• **RECORD EXCERPTS**:

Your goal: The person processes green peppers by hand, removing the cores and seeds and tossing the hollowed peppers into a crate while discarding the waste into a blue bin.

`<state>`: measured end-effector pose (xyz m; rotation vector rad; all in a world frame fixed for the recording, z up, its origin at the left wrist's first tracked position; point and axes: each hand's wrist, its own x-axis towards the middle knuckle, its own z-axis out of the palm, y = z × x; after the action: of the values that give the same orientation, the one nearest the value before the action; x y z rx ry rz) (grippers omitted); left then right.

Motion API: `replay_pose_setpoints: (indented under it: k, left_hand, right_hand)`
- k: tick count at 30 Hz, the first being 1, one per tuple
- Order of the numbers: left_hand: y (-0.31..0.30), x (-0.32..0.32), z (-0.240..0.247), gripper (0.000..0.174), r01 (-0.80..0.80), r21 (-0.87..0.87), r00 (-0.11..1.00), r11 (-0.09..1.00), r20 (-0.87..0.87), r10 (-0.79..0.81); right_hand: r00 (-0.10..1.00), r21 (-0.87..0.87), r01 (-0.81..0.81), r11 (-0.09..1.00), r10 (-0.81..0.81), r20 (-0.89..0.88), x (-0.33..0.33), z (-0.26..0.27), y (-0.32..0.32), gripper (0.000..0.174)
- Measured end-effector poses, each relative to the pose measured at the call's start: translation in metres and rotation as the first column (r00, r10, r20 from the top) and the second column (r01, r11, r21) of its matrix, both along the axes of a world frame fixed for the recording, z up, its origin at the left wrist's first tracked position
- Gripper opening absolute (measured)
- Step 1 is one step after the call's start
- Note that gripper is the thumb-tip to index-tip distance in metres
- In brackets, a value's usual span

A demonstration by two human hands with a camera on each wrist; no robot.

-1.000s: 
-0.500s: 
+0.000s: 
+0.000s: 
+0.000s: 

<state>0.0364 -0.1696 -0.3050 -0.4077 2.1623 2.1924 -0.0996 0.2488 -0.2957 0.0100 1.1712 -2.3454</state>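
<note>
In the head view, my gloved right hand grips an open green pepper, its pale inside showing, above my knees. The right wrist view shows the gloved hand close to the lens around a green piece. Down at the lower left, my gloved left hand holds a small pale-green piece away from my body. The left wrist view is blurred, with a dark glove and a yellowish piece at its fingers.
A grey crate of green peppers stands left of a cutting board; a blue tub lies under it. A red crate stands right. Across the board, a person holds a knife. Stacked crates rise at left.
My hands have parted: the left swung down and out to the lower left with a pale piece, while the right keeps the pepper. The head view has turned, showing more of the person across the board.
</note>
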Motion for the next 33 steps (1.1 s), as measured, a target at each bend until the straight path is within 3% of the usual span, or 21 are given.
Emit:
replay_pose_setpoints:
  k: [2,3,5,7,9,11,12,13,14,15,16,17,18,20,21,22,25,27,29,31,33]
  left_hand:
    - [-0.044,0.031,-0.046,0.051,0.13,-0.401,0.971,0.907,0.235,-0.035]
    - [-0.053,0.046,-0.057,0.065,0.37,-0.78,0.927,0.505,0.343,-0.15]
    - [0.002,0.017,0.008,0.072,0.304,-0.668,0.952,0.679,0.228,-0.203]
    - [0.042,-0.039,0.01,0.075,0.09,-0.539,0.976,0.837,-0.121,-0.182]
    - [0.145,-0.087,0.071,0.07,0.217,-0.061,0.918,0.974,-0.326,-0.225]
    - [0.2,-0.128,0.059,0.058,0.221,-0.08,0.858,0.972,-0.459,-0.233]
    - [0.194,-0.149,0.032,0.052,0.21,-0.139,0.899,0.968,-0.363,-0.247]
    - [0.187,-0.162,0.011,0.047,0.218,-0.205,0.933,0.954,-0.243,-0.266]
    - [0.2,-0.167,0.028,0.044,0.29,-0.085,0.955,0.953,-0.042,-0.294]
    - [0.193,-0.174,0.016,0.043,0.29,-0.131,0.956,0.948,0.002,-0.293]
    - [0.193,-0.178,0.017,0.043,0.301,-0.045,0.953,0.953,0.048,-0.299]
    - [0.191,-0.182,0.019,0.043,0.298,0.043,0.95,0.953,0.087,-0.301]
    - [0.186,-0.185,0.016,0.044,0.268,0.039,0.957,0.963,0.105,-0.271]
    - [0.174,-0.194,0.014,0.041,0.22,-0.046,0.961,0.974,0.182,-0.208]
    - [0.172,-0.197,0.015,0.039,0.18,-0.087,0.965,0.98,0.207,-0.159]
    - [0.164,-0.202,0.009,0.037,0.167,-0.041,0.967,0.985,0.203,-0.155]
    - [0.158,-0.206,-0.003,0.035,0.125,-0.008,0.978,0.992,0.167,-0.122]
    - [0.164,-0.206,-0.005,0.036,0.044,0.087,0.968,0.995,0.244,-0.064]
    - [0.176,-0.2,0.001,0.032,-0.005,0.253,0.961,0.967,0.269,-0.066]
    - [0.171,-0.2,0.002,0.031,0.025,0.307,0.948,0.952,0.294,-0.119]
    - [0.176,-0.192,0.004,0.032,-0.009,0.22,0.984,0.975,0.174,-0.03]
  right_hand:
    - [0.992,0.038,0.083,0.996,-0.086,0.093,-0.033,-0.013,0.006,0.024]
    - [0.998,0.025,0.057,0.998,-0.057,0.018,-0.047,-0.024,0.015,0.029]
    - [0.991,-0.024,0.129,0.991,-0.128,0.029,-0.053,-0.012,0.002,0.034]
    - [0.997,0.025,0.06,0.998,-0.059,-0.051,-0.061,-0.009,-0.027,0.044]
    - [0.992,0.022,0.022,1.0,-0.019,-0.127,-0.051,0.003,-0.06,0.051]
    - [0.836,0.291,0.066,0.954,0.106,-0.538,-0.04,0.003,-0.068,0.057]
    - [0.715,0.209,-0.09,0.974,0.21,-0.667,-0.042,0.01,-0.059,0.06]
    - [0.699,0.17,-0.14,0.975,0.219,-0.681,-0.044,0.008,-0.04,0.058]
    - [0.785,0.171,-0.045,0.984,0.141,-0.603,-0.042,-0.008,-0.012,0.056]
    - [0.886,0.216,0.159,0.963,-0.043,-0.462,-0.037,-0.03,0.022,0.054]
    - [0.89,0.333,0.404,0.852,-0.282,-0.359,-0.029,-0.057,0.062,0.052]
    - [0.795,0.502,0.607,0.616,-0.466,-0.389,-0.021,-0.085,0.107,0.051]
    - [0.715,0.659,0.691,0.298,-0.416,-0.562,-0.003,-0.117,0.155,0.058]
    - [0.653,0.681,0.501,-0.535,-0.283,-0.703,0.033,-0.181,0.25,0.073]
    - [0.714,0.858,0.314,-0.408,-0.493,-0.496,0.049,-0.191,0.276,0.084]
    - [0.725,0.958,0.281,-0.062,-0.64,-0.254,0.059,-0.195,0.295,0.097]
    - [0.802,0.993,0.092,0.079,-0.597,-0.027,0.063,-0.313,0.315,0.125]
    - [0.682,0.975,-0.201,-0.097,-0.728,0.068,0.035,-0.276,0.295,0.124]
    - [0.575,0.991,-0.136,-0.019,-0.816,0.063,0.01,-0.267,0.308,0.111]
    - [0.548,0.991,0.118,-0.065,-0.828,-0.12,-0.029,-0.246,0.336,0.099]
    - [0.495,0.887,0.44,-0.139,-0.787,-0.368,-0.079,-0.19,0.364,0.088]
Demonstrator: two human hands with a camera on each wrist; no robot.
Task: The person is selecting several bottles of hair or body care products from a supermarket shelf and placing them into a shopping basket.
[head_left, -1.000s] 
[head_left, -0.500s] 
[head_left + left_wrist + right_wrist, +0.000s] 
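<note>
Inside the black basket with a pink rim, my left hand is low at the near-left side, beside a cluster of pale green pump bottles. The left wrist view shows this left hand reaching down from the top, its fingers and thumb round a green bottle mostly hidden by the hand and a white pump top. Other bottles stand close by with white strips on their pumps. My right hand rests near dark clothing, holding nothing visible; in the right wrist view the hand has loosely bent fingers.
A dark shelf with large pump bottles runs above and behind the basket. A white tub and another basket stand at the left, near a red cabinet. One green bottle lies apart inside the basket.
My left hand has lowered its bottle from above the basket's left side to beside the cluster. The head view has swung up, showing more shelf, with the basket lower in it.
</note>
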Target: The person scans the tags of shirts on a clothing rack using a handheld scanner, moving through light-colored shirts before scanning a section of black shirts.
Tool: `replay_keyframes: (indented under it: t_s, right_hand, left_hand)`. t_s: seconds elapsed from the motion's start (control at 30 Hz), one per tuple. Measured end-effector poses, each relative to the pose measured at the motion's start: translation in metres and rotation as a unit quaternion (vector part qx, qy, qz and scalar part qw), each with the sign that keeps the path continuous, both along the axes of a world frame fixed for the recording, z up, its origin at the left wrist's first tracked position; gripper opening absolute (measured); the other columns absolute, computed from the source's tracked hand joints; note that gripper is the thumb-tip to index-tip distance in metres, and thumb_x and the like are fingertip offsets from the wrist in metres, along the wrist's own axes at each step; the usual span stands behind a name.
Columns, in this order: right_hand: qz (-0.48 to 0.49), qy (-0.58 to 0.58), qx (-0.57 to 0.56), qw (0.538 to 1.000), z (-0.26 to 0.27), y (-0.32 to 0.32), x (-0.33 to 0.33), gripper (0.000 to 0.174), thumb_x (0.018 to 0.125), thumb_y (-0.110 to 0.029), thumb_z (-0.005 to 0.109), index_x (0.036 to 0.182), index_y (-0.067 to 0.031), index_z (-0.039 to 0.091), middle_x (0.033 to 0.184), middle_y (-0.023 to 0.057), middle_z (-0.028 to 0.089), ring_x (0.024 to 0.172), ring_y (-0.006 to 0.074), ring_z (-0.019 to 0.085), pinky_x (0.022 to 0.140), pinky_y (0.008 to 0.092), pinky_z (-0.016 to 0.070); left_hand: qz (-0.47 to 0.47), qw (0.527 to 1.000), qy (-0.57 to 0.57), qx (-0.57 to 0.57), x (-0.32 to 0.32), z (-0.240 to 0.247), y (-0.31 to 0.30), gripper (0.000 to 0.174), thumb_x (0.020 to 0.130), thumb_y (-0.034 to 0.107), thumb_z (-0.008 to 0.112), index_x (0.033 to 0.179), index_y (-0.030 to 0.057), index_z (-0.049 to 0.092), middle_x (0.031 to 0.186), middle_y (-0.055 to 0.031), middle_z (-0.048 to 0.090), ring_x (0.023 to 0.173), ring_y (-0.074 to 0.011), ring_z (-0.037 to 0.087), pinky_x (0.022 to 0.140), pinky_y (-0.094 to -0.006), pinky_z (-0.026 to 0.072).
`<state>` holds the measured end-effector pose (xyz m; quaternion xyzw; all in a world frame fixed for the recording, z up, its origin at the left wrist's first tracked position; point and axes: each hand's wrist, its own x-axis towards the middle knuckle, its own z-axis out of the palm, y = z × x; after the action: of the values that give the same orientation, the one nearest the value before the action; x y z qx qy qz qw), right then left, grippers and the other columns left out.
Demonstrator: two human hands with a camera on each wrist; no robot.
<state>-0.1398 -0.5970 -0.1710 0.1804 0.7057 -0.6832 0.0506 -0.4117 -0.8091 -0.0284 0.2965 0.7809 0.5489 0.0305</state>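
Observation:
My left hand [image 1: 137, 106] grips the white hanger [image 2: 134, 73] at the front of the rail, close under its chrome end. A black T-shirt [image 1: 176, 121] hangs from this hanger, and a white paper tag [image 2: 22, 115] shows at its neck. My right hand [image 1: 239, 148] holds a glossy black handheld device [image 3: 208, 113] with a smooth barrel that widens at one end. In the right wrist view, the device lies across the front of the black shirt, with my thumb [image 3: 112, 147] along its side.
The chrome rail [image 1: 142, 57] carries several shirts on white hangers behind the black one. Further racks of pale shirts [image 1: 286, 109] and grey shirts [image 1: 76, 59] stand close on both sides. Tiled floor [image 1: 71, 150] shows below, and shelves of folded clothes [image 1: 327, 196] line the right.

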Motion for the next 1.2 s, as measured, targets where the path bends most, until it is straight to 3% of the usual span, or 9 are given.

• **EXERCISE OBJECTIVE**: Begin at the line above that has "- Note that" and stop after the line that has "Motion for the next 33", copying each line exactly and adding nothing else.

• **PROBLEM SOLUTION**:
- Note that gripper is the thumb-tip to index-tip distance in metres
- In brackets, a value's usual span

A demonstration by two human hands with a camera on each wrist; no robot.

-1.000s: 
-0.500s: 
+0.000s: 
+0.000s: 
+0.000s: 

<state>0.0364 -0.1696 -0.3050 -0.4077 2.1623 2.1924 -0.0996 0.2488 -0.2957 0.0100 1.1712 -2.3454</state>
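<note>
In the head view, my gloved right hand grips an open green pepper, its pale inside showing, above my knees. The right wrist view shows the gloved hand close to the lens around a green piece. Down at the lower left, my gloved left hand holds a small pale-green piece away from my body. The left wrist view is blurred, with a dark glove and a yellowish piece at its fingers.
A grey crate of green peppers stands left of a cutting board; a blue tub lies under it. A red crate stands right. Across the board, a person holds a knife. Stacked crates rise at left.
My hands have parted: the left swung down and out to the lower left with a pale piece, while the right keeps the pepper. The head view has turned, showing more of the person across the board.
</note>
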Motion for the next 33 steps (1.1 s), as measured, a target at each bend until the straight path is within 3% of the usual span, or 21 are given.

The exercise is complete.